Actually an eye-surgery device. You're welcome.
action;
At what point did I say I wasn't going to get them one way or the other? It would just make my life easier to have you there to carry the equipment back.
[ And speaking of equipment. When that little error is pointed out his eyebrows shoot up -- but not quite in the Oh my God I could have injured myself what a close call way a normal person would have. More along the Surgery device you say, how can I test to see how that works with minimal risk of permanent blindness I wonder lines of thought that tend to make him look a bit like a psychopath to the general populous. ]
Really.
[ And then he's up and on his feet, interest in his new acquisitions sparked anew. If there's toys like that here, what sort of goodies could they have tucked away in the Science Department? It gives him a chill of excitement just to think of it. Anything that he can't figure out how to pinch himself he bets he could talk that Spock fellow into acquiring for him.

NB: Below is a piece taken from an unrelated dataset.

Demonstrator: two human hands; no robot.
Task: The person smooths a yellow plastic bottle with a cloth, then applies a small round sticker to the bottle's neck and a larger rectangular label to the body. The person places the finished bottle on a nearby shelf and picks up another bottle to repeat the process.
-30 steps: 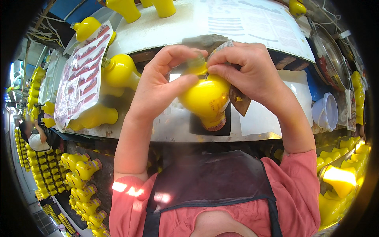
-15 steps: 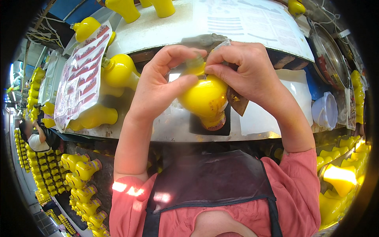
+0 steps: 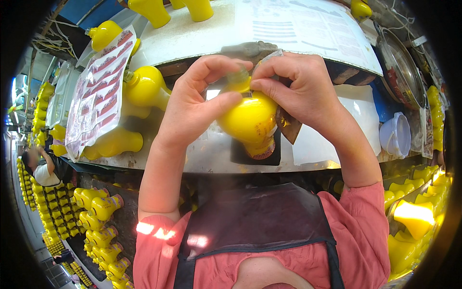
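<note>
A glossy yellow vase-shaped bottle (image 3: 248,120) stands tilted on a small black pad (image 3: 240,155), with its pale mouth up between my hands. Its rounded shoulder carries faint reddish print, and a patterned band rings the narrow lower end. My left hand (image 3: 204,91) curls around the neck, thumb on the near side. My right hand (image 3: 298,84) is closed, its thumb and forefinger pinched against the neck; whatever lies between those fingertips is hidden. From under the right palm juts a flat brown pointed scraper-like blade (image 3: 288,127).
A sheet of red decals (image 3: 103,91) leans at the left beside more yellow bottles (image 3: 147,86). White paper (image 3: 320,135) lies at the right, near a small white bucket (image 3: 395,135). A white board (image 3: 308,33) spans the back. Racked bottles (image 3: 103,231) flank me; another person (image 3: 45,168) is far left.
My right hand has turned slightly, and the blade's tip has swung a little nearer to me. The left hand and the bottle have hardly moved.
</note>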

He's smirking already at the thought, a great greedy dragon ready to add more treasure to his hoard. ]
And this here?
[ He taps the hunk of metal with the knobs and lights. He couldn't even begin to figure out what it did, but it was shiny and interesting and that was enough for him. ]
action; [1/2]
[ But shit. Shit. That look is not a particularly good look.
The one John gives in return is his most concentrated Don't You Dare. If I even think you're going to dare, you'll never see this again.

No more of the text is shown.